*** PROVIDED DATA Section Begins ***

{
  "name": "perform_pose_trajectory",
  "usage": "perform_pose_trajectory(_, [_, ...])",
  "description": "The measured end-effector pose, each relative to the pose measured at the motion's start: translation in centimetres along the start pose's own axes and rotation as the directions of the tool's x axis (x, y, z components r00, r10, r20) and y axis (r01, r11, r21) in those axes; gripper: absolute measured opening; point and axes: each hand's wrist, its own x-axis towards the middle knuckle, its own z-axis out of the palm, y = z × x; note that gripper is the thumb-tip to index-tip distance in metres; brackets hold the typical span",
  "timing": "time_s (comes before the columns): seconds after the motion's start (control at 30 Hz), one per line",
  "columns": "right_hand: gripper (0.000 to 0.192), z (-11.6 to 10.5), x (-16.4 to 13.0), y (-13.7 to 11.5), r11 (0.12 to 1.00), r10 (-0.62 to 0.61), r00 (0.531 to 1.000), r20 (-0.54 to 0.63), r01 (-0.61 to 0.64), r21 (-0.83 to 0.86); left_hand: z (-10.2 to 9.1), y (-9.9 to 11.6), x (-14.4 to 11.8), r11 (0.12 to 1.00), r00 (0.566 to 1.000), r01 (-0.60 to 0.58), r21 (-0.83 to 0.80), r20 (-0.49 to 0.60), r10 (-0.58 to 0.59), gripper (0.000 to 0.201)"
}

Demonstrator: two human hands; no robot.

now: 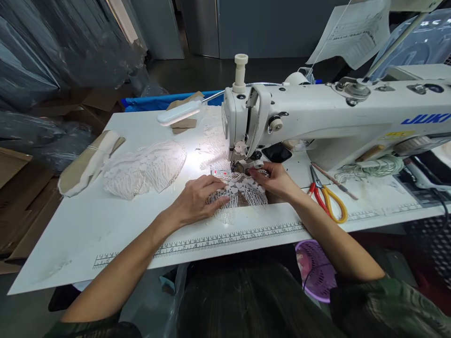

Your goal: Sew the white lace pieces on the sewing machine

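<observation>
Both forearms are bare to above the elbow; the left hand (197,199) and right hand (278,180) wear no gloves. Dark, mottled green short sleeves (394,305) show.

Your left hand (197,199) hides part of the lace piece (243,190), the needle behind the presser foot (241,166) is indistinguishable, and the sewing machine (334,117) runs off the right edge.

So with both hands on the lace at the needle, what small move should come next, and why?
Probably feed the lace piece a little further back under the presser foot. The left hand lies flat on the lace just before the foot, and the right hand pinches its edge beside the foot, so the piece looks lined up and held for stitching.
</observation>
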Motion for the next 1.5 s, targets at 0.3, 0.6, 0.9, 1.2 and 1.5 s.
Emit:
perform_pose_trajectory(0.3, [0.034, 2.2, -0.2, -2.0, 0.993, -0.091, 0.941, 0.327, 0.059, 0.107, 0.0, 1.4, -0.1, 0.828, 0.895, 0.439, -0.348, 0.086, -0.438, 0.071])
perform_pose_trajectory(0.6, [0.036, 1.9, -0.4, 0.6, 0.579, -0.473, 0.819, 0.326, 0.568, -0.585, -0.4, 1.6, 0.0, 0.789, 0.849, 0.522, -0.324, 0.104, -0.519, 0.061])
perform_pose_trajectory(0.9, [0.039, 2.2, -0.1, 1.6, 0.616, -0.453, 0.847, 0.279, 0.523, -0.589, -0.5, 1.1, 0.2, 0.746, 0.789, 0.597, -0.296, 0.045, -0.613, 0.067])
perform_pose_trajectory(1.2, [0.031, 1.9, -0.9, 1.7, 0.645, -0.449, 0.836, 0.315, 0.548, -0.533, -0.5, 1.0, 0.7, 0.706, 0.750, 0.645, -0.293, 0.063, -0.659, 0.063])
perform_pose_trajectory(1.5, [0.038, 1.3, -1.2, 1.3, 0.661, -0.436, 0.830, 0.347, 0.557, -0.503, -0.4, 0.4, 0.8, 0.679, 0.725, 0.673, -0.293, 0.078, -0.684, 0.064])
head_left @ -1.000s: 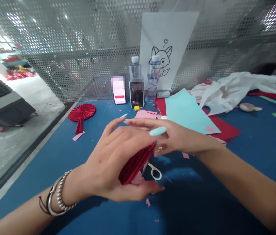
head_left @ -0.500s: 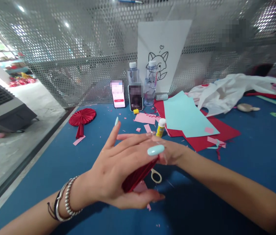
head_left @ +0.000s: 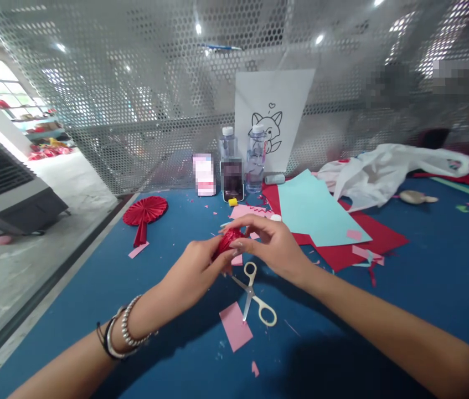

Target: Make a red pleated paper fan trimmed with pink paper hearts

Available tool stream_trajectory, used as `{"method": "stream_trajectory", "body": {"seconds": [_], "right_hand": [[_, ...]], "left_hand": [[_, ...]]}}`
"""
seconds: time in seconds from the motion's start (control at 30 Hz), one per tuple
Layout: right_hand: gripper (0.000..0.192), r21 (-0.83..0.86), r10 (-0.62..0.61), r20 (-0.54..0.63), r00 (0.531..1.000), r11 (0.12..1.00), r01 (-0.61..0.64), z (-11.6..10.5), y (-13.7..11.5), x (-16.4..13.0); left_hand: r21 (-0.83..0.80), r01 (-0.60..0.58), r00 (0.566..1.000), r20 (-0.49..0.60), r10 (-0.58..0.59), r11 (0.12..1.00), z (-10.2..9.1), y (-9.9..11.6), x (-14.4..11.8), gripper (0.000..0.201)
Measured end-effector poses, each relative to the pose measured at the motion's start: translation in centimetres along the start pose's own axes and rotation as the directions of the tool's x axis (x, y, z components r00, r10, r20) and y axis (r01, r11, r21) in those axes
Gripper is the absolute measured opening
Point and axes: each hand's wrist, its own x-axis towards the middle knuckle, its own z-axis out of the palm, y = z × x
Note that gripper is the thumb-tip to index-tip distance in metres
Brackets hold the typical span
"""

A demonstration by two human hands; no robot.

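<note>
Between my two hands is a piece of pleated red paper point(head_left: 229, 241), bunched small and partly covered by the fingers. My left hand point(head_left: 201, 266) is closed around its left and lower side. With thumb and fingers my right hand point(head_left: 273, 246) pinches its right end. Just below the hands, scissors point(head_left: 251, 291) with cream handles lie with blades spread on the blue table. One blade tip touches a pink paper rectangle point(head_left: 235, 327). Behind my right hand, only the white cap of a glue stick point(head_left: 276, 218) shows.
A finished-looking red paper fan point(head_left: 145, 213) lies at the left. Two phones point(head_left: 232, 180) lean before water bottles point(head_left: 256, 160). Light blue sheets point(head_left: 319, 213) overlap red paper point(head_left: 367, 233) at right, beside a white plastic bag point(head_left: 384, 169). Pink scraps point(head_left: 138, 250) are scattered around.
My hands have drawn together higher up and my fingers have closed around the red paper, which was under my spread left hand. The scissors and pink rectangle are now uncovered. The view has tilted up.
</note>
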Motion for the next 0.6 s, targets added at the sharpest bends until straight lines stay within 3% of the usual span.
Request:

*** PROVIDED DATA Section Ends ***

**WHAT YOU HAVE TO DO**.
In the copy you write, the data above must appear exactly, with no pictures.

**YOUR RESPONSE**.
{
  "name": "perform_pose_trajectory",
  "usage": "perform_pose_trajectory(_, [_, ...])",
  "description": "The measured end-effector pose, each relative to the pose measured at the motion's start: translation in centimetres along the start pose's own axes and rotation as the directions of the tool's x axis (x, y, z components r00, r10, r20) and y axis (r01, r11, r21) in those axes; gripper: absolute measured opening; point and axes: each hand's wrist, its own x-axis towards the middle knuckle, its own z-axis out of the palm, y = z × x; note that gripper is the thumb-tip to index-tip distance in metres; brackets hold the typical span",
  "timing": "time_s (comes before the columns): seconds after the motion's start (control at 30 Hz), one per line",
  "columns": "right_hand: gripper (0.000 to 0.192), z (-11.6 to 10.5), x (-16.4 to 13.0), y (-13.7 to 11.5), r11 (0.12 to 1.00), r10 (-0.62 to 0.61), r00 (0.531 to 1.000), r20 (-0.54 to 0.63), r01 (-0.61 to 0.64), r21 (-0.83 to 0.86); left_hand: z (-10.2 to 9.1), y (-9.9 to 11.6), x (-14.4 to 11.8), r11 (0.12 to 1.00), r00 (0.566 to 1.000), r01 (-0.60 to 0.58), r21 (-0.83 to 0.80), r20 (-0.49 to 0.60), r10 (-0.58 to 0.59), gripper (0.000 to 0.201)"
}

Demonstrator: two human hands; no robot.

now: 

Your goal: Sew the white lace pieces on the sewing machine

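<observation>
Both forearms are bare to above the elbow; the left hand (197,199) and right hand (278,180) wear no gloves. Dark, mottled green short sleeves (394,305) show.

Your left hand (197,199) hides part of the lace piece (243,190), the needle behind the presser foot (241,166) is indistinguishable, and the sewing machine (334,117) runs off the right edge.

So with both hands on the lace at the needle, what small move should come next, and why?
Probably feed the lace piece a little further back under the presser foot. The left hand lies flat on the lace just before the foot, and the right hand pinches its edge beside the foot, so the piece looks lined up and held for stitching.
</observation>
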Motion for the next 1.5 s, targets at 0.3, 0.6, 0.9, 1.2 and 1.5 s.
Emit:
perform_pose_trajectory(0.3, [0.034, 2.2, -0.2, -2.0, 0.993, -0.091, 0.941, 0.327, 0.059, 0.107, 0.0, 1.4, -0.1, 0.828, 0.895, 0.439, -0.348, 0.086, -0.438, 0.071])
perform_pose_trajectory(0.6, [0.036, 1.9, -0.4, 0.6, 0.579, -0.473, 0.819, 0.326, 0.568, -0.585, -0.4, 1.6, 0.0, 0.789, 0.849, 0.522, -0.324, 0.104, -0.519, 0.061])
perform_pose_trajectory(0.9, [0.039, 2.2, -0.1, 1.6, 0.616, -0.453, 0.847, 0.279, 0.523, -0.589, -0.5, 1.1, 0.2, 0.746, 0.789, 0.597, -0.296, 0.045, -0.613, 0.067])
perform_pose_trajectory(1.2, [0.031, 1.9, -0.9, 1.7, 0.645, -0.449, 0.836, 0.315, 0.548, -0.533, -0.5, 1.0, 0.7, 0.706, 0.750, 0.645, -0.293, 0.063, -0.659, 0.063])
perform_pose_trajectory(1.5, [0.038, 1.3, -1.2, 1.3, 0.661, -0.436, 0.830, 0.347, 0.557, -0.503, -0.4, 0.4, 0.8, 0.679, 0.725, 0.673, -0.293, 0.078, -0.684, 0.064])
head_left @ -1.000s: 
head_left @ -0.500s: 
head_left @ +0.000s: 

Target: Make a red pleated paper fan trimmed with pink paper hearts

Available tool stream_trajectory, used as `{"method": "stream_trajectory", "body": {"seconds": [_], "right_hand": [[_, ...]], "left_hand": [[_, ...]]}}`
"""
seconds: time in seconds from the motion's start (control at 30 Hz), one per tuple
Layout: right_hand: gripper (0.000..0.192), r21 (-0.83..0.86), r10 (-0.62..0.61), r20 (-0.54..0.63), r00 (0.531..1.000), r11 (0.12..1.00), r01 (-0.61..0.64), z (-11.6..10.5), y (-13.7..11.5), x (-16.4..13.0); left_hand: r21 (-0.83..0.80), r01 (-0.60..0.58), r00 (0.566..1.000), r20 (-0.49..0.60), r10 (-0.58..0.59), r11 (0.12..1.00), z (-10.2..9.1), y (-9.9..11.6), x (-14.4..11.8), gripper (0.000..0.201)
Measured end-effector poses, each relative to the pose measured at the motion's start: translation in centimetres along the start pose's own axes and rotation as the directions of the tool's x axis (x, y, z components r00, r10, r20) and y axis (r01, r11, r21) in those axes
Gripper is the absolute measured opening
Point and axes: each hand's wrist, its own x-axis towards the middle knuckle, its own z-axis out of the palm, y = z × x
Note that gripper is the thumb-tip to index-tip distance in metres
Brackets hold the typical span
"""

A demonstration by two human hands; no robot.

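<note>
Between my two hands is a piece of pleated red paper point(head_left: 229, 241), bunched small and partly covered by the fingers. My left hand point(head_left: 201, 266) is closed around its left and lower side. With thumb and fingers my right hand point(head_left: 273, 246) pinches its right end. Just below the hands, scissors point(head_left: 251, 291) with cream handles lie with blades spread on the blue table. One blade tip touches a pink paper rectangle point(head_left: 235, 327). Behind my right hand, only the white cap of a glue stick point(head_left: 276, 218) shows.
A finished-looking red paper fan point(head_left: 145, 213) lies at the left. Two phones point(head_left: 232, 180) lean before water bottles point(head_left: 256, 160). Light blue sheets point(head_left: 319, 213) overlap red paper point(head_left: 367, 233) at right, beside a white plastic bag point(head_left: 384, 169). Pink scraps point(head_left: 138, 250) are scattered around.
My hands have drawn together higher up and my fingers have closed around the red paper, which was under my spread left hand. The scissors and pink rectangle are now uncovered. The view has tilted up.
</note>
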Motion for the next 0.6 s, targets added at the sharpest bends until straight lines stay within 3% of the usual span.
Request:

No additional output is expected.